Argentina’s agricultural sector is dominated by highly educated, risk-taking young people who are open to innovation and new technology and have a positive outlook on the future.
These are the results of a survey carried out by the Agribusiness and Food Centre of the Austral University and the International Association of Food and Agricultural Management Agribusiness (IFAMA), which were presented at the 28th World Conference on Food and Agribusiness Management IFAMA in Buenos Aires in June.
The conference brought together more than 100 national and international leaders from the agri-food sector to discuss the challenges of food production to 2050.
Francesco Braga, CEO of IFAMA, said Argentina had been chosen as the venue for the event because of the high degree of innovation shown by local companies.
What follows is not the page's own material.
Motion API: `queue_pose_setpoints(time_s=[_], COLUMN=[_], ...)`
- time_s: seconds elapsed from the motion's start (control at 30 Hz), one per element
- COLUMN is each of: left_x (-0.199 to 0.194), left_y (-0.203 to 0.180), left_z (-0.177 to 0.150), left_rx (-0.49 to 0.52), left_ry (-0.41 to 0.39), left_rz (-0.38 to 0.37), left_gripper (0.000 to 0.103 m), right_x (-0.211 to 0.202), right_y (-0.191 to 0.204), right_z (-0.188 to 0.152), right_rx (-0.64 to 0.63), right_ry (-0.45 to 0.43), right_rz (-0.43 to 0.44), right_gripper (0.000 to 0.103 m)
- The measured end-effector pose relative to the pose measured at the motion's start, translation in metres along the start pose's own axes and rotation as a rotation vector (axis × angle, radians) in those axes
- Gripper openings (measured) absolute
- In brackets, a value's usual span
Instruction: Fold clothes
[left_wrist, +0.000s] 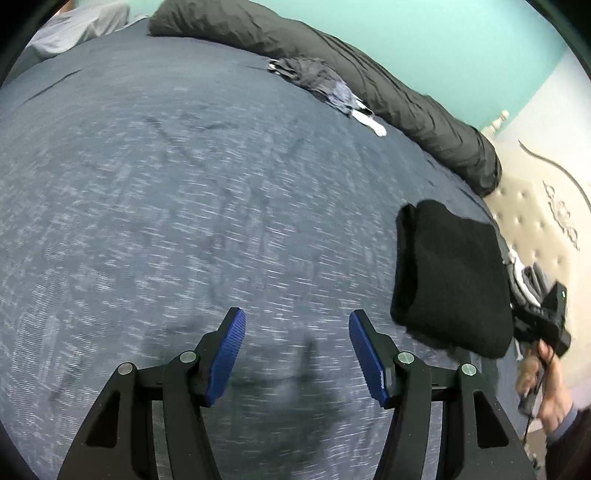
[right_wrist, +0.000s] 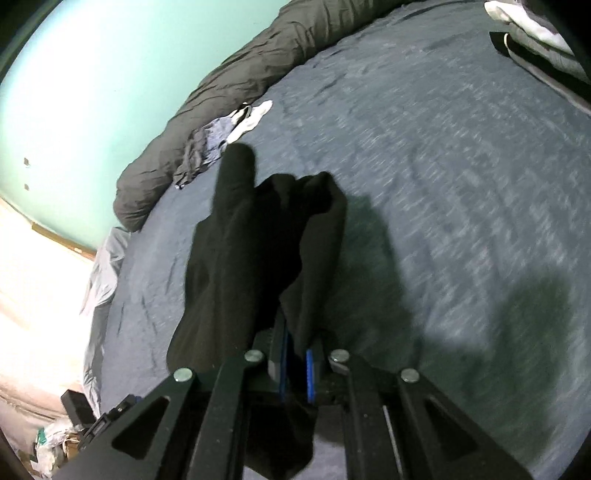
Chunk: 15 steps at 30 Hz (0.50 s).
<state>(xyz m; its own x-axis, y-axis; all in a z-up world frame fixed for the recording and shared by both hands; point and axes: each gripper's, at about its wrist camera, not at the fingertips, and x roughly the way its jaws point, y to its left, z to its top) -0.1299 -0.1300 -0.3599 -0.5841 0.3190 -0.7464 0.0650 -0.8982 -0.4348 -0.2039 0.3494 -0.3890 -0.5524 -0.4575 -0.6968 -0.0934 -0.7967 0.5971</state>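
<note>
Two black grippers with ribbed blue pads work over a wide bed covered in a mottled blue-grey bedspread (left_wrist: 155, 192). The left gripper (left_wrist: 297, 354) hovers above a bare stretch of that cover, its jaws standing well apart with nothing between them, and its shadow falls on the fabric just below.

The right gripper (right_wrist: 295, 363) has its jaws drawn nearly together, pinching the near edge of a black fleece garment (right_wrist: 255, 251). From its own camera the garment hangs forward from the pads in a bunched, folded mass, with one rolled part sticking up past the rest, and it throws a dark shadow on the bedspread to the right. From the left wrist camera the same black garment (left_wrist: 450, 273) shows as a thick folded bundle lifted off the cover at the right side of the bed, with the person's hand (left_wrist: 550, 384) gripping the tool's handle beyond it.

Along the far edge of the bed lies a long rolled dark grey duvet (left_wrist: 369, 70) against a mint-green wall (left_wrist: 443, 33). Beside the duvet, on the bedspread, sits a small heap of dark and pale blue clothes with a white sock (left_wrist: 375, 123) at its end. Both views are streaked with motion blur.
</note>
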Motion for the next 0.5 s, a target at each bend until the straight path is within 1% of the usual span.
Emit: queue_pose_setpoints(time_s=[0.2,0.33,0.4,0.5], left_x=[0.026,0.043,0.049,0.058], left_y=[-0.045,-0.077,-0.087,-0.102], left_z=[-0.002,-0.006,-0.008,-0.011], left_rx=[0.068,0.12,0.138,0.16], left_ry=[0.046,0.071,0.082,0.097], left_rz=[-0.048,-0.073,-0.082,-0.093], left_gripper=[0.063,0.063,0.063,0.063], right_x=[0.014,0.028,0.033,0.031], right_y=[-0.021,-0.024,-0.025,-0.025], right_z=[0.027,0.03,0.03,0.029], right_rx=[-0.059,-0.121,-0.162,-0.209], right_ry=[0.037,0.064,0.081,0.088], right_rz=[-0.082,-0.137,-0.163,-0.185], right_gripper=[0.006,0.007,0.007,0.011])
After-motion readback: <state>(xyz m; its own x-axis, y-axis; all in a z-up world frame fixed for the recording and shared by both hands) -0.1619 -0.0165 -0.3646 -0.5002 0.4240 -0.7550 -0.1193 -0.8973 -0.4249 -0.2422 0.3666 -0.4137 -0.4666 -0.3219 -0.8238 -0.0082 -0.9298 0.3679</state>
“Argentina has to develop its maximum potential and be one of the four largest food producers in the world,” Braga said.
IFAMA’s international president, Héctor Laurence, said: "The strategic vision of IFAMA for the next three years has one central objective: to ensure there is enough quality, accessible and sustainably-grown food to meet the demands of the population, which is projected to reach 10bn by the year 2050."
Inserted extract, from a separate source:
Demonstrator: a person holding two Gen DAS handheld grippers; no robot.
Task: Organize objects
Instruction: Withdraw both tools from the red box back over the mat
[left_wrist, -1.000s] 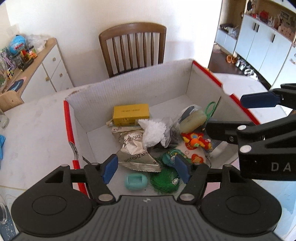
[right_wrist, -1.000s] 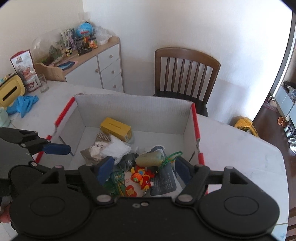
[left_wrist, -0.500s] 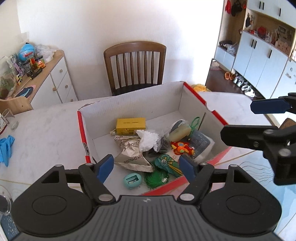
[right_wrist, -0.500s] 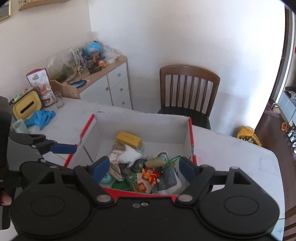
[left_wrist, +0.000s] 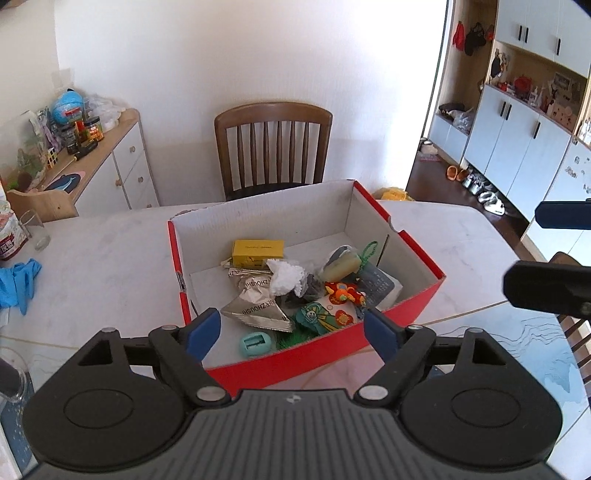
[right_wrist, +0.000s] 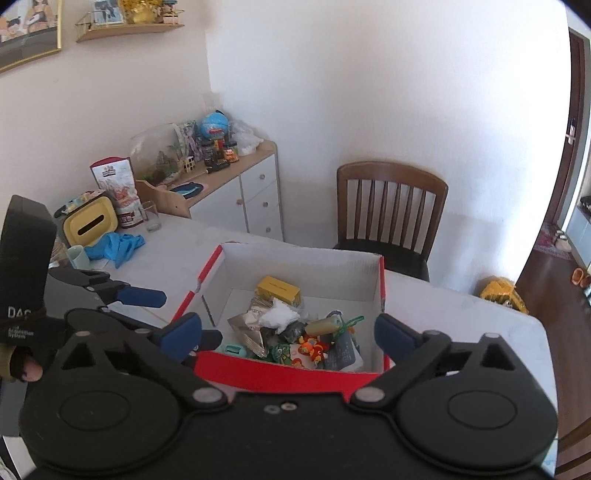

Regarding the challenges that Argentina has in terms of agribusiness management and food production for the coming years, he said: "Working for the development of agribusiness, which makes up approximately 40 per cent of Argentina's GDP, is very important for the creation of employment, social inclusion and the country's wealth.
“The growth of the sector will help the country to fulfill the role that is expected globally from it: to be one of the greatest food producers in the world. "
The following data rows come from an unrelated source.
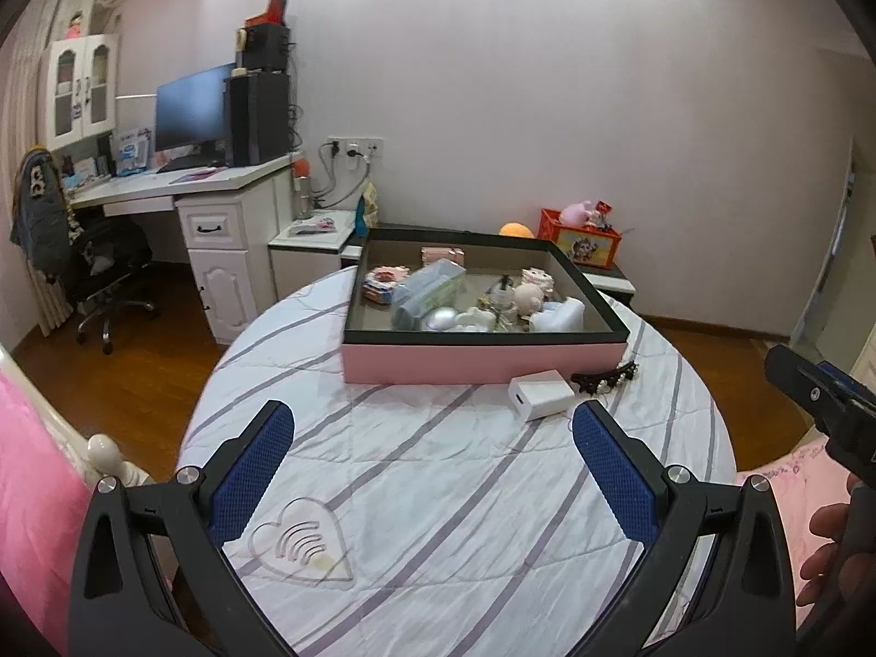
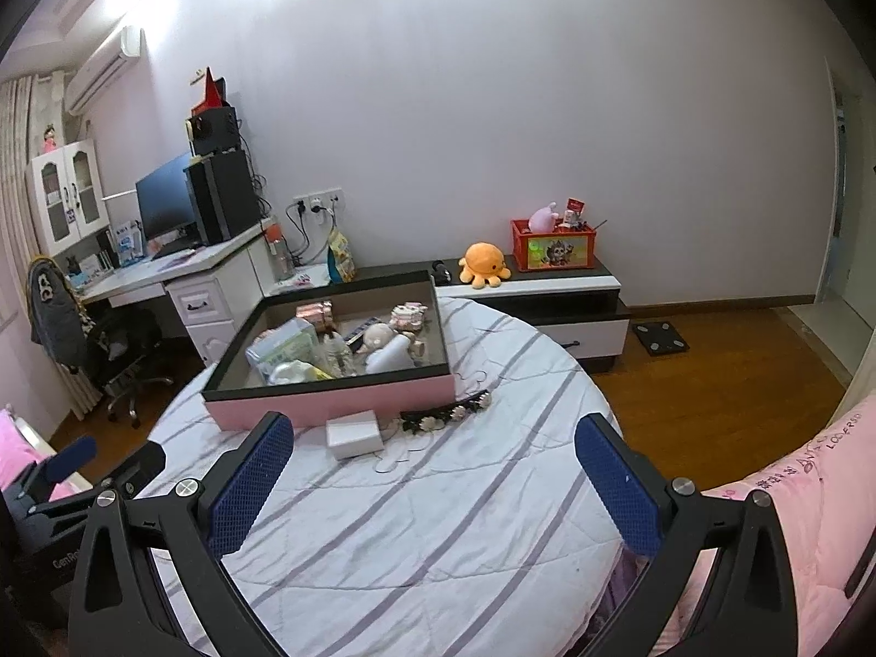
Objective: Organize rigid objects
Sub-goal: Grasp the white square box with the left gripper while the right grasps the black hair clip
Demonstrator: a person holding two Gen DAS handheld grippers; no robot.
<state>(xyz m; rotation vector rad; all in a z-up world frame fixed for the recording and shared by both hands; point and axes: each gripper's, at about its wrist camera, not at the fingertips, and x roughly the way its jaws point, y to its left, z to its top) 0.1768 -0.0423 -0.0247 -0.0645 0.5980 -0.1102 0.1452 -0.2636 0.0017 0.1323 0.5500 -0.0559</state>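
Note:
A pink box with a black rim (image 1: 482, 364) (image 2: 334, 397) sits on the striped round bed, holding several small items: bottles, a doll head, pink packets. In front of it lie a white charger block (image 1: 539, 394) (image 2: 354, 434) and a black hair clip with pearl flowers (image 1: 605, 376) (image 2: 446, 410). My left gripper (image 1: 432, 438) is open and empty, hovering over the bed short of the box. My right gripper (image 2: 435, 449) is open and empty, also short of the charger. The right gripper shows at the right edge of the left wrist view (image 1: 816, 399).
The bed cover (image 1: 438, 493) has grey stripes and a heart patch (image 1: 301, 545). A white desk with a monitor (image 1: 191, 115) and an office chair (image 1: 104, 257) stand at the left. A low cabinet (image 2: 547, 295) carries an orange plush and a red crate (image 2: 553, 246). A pink quilt (image 2: 794, 493) lies at the right.

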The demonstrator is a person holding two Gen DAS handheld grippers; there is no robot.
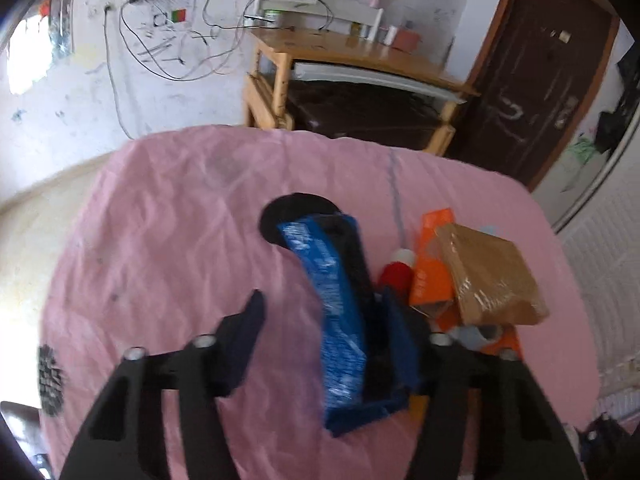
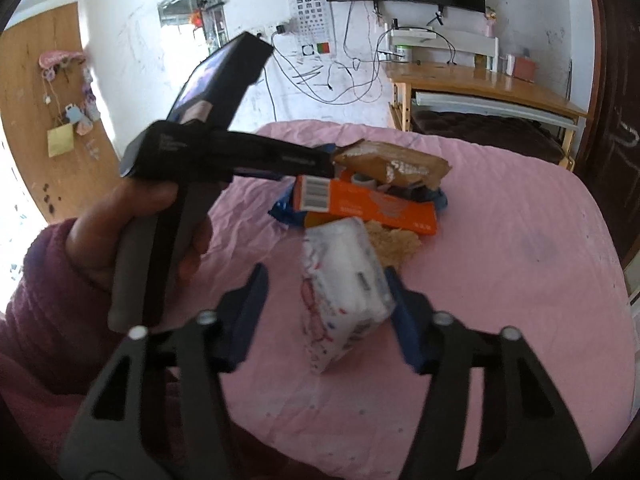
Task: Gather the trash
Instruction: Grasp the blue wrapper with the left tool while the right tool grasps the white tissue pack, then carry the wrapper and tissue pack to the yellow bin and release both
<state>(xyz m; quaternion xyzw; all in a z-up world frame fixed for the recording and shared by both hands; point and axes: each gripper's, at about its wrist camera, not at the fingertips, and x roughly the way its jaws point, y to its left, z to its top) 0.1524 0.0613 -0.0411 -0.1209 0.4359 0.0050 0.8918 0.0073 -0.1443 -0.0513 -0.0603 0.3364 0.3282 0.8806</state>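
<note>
Tissue pack (image 2: 346, 294) between right gripper (image 2: 324, 312) fingers

Daylight is pouring in from a window (image 2: 192, 20) at upper left, blowing out white there, while both fisheye views are bending walls toward dark vignetted corners and motion blur is smearing the pink bedcover (image 1: 168, 216) and nearby clutter.
</note>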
Presenting the results of the survey on the needs of the Argentine Agricultural Producer, Bernardo Piazzardi of the Agribusiness and Food Center of the Austral University said: "the Argentine field is no longer the same as it was 20 years ago.
“The business model is changing towards a vertical integration model where alliances between companies will be essential. Those who make decisions within companies are younger and more educated than the generations that preceded them. And 70 per cent of respondents say they plan to make investments in the next five years.
“All these data are an interesting diagnosis, a valid starting point to start building the country we dream of.”
Ana Galiano, Dean of the Faculty of Business Sciences of the Austral University, called for the creation of a forum made up of national and regional authorities and the private sector to “develop strategic and long-term public policies that help turn the country into the true supermarket of the world ".